It's the first week of college and you call your best friend. "It's amazing," she says, "I'm obsessed with college!" Hearing her words makes you choke back your tears and rethink your desire to vent about how homesick you feel, how intimidating your lectures are and how much you miss the comfort of your old friends. You say, "Wow, that's great. Yeah, I'm liking school a lot, too."
What is it about Millennials that makes us constantly forge happiness? How have we become masters of disguise, concealing our feelings and portraying only the best representations of our selves? Why are we letting ourselves go on this way?
My hypothesis combines social media and narcissism. We have the ability to remove unattractive photos from our Facebook timelines so that our "friends" only see us when we look good. We comment on people's Instagrams about how skinny they look and then silently wonder whether they really ate that huge ice cream sundae posted a few days earlier.

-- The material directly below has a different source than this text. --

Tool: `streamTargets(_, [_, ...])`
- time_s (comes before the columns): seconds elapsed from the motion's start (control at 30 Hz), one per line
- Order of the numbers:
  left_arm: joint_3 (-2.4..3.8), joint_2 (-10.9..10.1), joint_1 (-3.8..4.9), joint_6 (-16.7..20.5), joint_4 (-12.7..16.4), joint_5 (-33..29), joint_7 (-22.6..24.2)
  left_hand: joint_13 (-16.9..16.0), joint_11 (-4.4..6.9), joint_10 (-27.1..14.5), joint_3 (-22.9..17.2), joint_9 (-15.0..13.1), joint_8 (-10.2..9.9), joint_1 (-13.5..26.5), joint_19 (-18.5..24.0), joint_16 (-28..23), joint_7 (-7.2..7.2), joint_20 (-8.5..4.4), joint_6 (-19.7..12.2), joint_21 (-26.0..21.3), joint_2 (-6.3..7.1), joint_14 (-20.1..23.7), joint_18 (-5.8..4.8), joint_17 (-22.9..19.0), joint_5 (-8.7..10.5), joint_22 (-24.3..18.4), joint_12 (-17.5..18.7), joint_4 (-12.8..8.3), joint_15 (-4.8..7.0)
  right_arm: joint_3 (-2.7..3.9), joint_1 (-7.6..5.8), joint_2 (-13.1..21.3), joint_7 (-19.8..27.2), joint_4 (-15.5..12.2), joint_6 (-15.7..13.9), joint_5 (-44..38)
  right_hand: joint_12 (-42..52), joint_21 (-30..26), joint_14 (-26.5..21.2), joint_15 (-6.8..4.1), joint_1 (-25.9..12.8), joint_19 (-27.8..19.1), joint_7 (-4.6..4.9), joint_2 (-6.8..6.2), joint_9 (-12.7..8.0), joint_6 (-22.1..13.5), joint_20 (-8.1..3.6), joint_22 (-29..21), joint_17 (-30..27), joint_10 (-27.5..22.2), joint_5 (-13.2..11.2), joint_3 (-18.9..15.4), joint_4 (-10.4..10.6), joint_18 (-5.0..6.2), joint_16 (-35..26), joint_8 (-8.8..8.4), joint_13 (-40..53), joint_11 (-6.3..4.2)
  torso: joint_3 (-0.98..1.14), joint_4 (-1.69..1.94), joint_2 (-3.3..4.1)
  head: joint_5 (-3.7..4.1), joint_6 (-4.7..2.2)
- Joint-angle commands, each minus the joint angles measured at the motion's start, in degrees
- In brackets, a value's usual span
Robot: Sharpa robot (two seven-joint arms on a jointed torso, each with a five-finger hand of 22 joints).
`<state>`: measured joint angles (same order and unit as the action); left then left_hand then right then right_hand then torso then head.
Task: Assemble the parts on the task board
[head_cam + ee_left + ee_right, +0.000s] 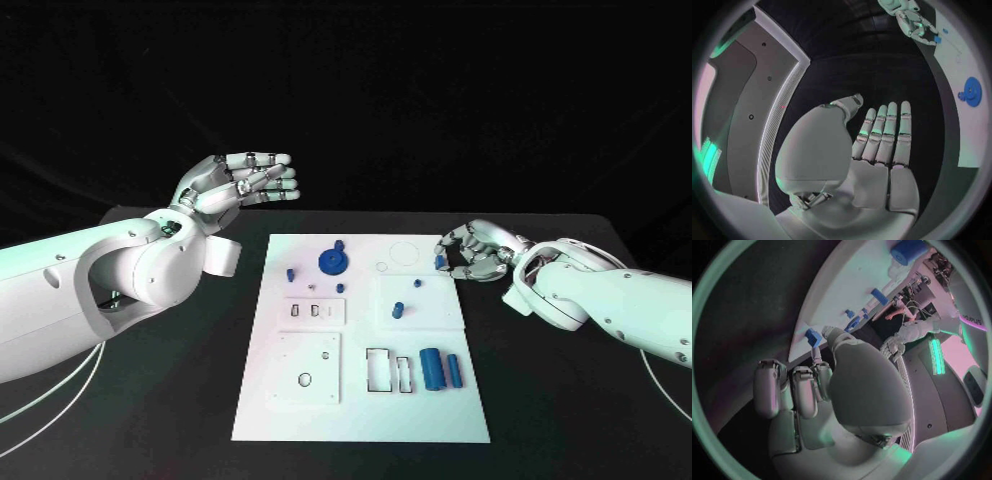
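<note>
The white task board lies in the middle of the black table. On it sit a blue gear, several small blue pegs and two blue cylinders next to a rectangular slot. My right hand is at the board's far right edge and pinches a small blue part between thumb and a finger; the right wrist view shows that part at the fingertips over the board's edge. My left hand hangs raised beyond the board's far left corner, fingers stretched, holding nothing.
White cables loop over the table at the near left, under my left arm. The table's far edge runs just behind the board. Bare black table lies on both sides of the board.
</note>
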<state>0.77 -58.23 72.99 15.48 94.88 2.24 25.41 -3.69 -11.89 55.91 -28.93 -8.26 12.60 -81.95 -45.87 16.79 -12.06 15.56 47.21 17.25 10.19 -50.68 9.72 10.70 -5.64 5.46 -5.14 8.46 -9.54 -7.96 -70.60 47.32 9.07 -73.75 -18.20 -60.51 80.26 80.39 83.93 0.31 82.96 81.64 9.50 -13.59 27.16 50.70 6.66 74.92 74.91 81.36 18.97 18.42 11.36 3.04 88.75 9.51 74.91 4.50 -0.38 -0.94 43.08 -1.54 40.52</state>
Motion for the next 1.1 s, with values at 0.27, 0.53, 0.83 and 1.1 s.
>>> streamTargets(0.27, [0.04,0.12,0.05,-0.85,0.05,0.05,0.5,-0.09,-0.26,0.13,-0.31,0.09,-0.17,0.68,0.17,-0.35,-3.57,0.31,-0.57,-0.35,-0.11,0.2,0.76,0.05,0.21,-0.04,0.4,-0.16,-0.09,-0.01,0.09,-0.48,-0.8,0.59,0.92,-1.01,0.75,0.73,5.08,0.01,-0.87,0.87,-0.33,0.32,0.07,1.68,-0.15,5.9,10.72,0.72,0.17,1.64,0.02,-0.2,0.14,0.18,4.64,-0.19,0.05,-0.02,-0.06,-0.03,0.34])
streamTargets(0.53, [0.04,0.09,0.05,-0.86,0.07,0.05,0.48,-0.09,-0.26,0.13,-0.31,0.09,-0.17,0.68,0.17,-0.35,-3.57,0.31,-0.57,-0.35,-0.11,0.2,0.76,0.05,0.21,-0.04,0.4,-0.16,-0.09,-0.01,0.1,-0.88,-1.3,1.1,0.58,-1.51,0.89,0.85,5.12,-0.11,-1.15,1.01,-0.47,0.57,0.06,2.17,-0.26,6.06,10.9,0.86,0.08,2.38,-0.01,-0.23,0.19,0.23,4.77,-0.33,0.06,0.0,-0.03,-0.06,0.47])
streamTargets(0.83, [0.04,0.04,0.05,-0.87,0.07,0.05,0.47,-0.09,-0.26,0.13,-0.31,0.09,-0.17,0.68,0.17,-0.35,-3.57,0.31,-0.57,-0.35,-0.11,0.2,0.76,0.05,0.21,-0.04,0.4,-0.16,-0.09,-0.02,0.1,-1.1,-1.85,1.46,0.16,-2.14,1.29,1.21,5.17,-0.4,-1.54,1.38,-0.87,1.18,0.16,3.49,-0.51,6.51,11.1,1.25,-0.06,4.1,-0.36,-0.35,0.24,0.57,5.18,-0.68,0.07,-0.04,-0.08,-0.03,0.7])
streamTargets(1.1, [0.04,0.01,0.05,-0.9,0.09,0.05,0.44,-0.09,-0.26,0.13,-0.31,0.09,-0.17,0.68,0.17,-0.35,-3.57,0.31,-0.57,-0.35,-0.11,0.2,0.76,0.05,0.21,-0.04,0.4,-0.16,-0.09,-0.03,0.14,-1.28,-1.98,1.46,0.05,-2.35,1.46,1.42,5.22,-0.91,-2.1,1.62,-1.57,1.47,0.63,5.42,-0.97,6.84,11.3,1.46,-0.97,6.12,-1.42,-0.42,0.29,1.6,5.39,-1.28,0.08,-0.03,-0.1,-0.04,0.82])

We tweet things we think are hilarious and only feel good when other people agree.
We care more about our cyber selves than our actual selves.
Although Millennials have come of age in a whirlwind of technological innovation, we are not chained to social networks. We are not ruled by the gods of cyber space. We are certainly not controlled by virtual relationships.
I have faith in my generation. If we believe that we can break free from social media mania and adjust our lifestyles to reflect authenticity instead of deceit, we might be able to admit that life is not perfect, and then accept that people aren't, either.
Here are five simple things Millennials can do to regain power over their lives.
1. Listen to people when they talk.
Listening to people, as opposed to hearing them speak but zoning out and thinking about which spin class you're going to later, shows that you care. When you're out to lunch with a friend, put your phone away -- the emails can wait. When you're talking to your mom, close your computer -- you'll be eligible for free two-day shipping for another 18 hours. When you ask someone how they're doing, pay attention to what they say and respond -- inquire about their day, their job, their family. Take a cue from Aretha and give people the same respect you'd want in return.
2. Stop caring about number of likes.
They're hard to ignore and they make you feel good, but obsessing over the amount of likes or favorites you get on all of your many social media postings forces you to spend too much time on your smartphone and not enough time on yourself. If you can't bring yourself to disregard the notifications, try turning them off. When your phone or computer isn't erupting in a constant flurry of notifications, you'll be less tempted to check. In turn, you'll gain more control over how much of a presence social media has in your life.
3. Focus on the experience, not the reaction.
Erase the phrase "pictures or it didn't happen" from your vocabulary. If you find yourself doing something just to prove to other people that you did it, rethink your intentions. Ask yourself how you can benefit from the experience in real-time instead of contemplating how you're going to tell everyone else about what happened.
4. Be honest with yourself.
There's no point in pretending to be something you're not. Do things that make you happy and stop doing things that make you miserable, no matter your reasoning for getting involved in the first place. Embrace your individuality, whatever that means to you, and be willing to do the work that comes with telling the truth.
5. Be honest with the people around you.
A Facebook profile doesn't include all of the elements that constitute a human being, so stop trying to make it seem that way. People aren't always happy, we aren't constantly partying, we don't work out every single day. Let the people around you see the person behind the profile, that girl who seems to have it all together but secretly cries because she hates her job or that guy who binges on potato chips because he can't stand the taste of protein shakes. If you let people in, there's a chance that they'll be inspired and let you in, too.